But faith not only receives the word of Christ; it reaches on, and lays hold upon the person of Christ. Belief of His word leads to belief in Himself. And here, again, there is no difficulty, save such as men have made. To receive Christ, to come to Christ, to believe in Christ—for all these words are used in Scripture—means to-day just what it meant when the Lord was living upon earth. To come to Christ, was not outward contact with the son of Joseph, but submission of heart to the Son of God. "No man can come to me except the Father draw him," was His word to those who had followed Him from Capernaum to Tiberias, and back again across the sea. Any one might come to Jesus, and none need leave His presence without proof of His power and grace. He fed the hungry just because they hungered. He healed the oppressed of Satan, just because they were oppressed, and His mission was to destroy the devil's work. But how few there were of those who thus came to Jesus, that ever truly came to Christ!

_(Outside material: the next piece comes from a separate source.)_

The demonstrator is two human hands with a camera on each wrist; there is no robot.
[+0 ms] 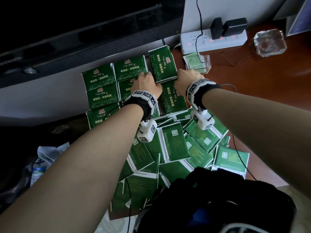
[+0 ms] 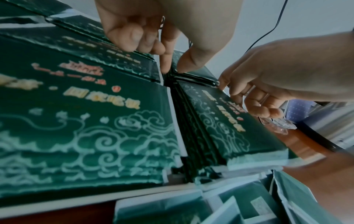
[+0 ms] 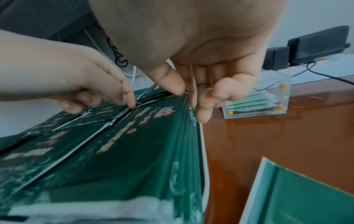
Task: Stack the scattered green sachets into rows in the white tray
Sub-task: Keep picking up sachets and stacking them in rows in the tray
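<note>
Looking down from the head view, both hands work at the far right stack (image 1: 162,68) of green sachets, which stands among neat rows filling the white tray (image 1: 181,110); the left hand (image 1: 146,86) grips that stack's near left corner and the right hand (image 1: 186,79) its near right corner, while a loose heap of scattered sachets (image 1: 175,145) lies nearer the person, on the brown desk (image 1: 269,98). A power strip (image 1: 213,41) and a small clear box (image 1: 199,64) sit beyond. From the left wrist, the left hand's (image 2: 157,30) forefinger and thumb pinch together at the stack corner (image 2: 193,75) where the gap between rows runs down, its other fingers curled; the right hand (image 2: 268,75) shows opposite, fingertips on the stack's far edge. From the right wrist, the right hand (image 3: 191,60) pinches the upper sachets' corner between thumb and fingers, beside the tray's white rim (image 3: 203,151), and the left hand (image 3: 86,84) touches the seam between stacks with curled fingers. The step in hand looks like squaring this stack into its row. Next would likely come releasing both corners and fetching more sachets from the heap, which calls for keeping edges aligned so the stack does not slide.
</note>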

"If ye believe not that I am He, ye shall die in your sins." "That I am He:" it was this that faith laid hold upon. They who did believe it as a divine revelation, came to believe in Himself, in a further and fuller sense, and this again led to confidence and trust, just in proportion as they were abiding in Him, and His word in them; and, moreover, as their knowledge of Him increased. "How is it that ye have no faith ?" was the Lord's appeal to the terrified disciples on the Sea of Galilee, when they awoke Him with upbraidings for neglecting them. In the gospel sense they believed on Him then, as they ever did; and indeed their remonstrances were based on their unchanging confidence that, being the Christ the Son of God, He had power to deliver them, but did not. They believed on Him, but as yet they did not know Him, and therefore their knowledge of His power only led them to doubt His love.

"Acquaint now thyself with Him and be at peace,"26 is a word for the tempest-tossed believer. The faith that "comes by hearing," brings us salvation and the knowledge of salvation. The faith that springs from abiding in Him and acquainting ourselves with Him, is the secret of a peace-ruled heart and a holy life. Like all the sons of faith, Saul of Tarsus believed God, and so set out upon the Christian course. And the "faithful saying" that brought life and joy to him at the starting-post, was the strength of his heart even to the goal.27 It is the same gospel that is the resting-place for our feet as we lay hold upon the Rock of Ages, which becomes the pillow of our dying hour as we pass away from our service and our sins on earth to the glory yonder. Whether as the converted persecutor on the Damascus road, or the Apostle of the Lord at the close of that matchless life of labour and testimony, Paul's faith in the gospel was the same. Here it is not growth we speak of, but steadfastness.28 At the beginning, just as at the end of his race, he "believed God," but at the end, when looking back upon his life from his Roman prison, he could add, " I know whom I have believed;" and having come to know Him, he had learned to trust Him.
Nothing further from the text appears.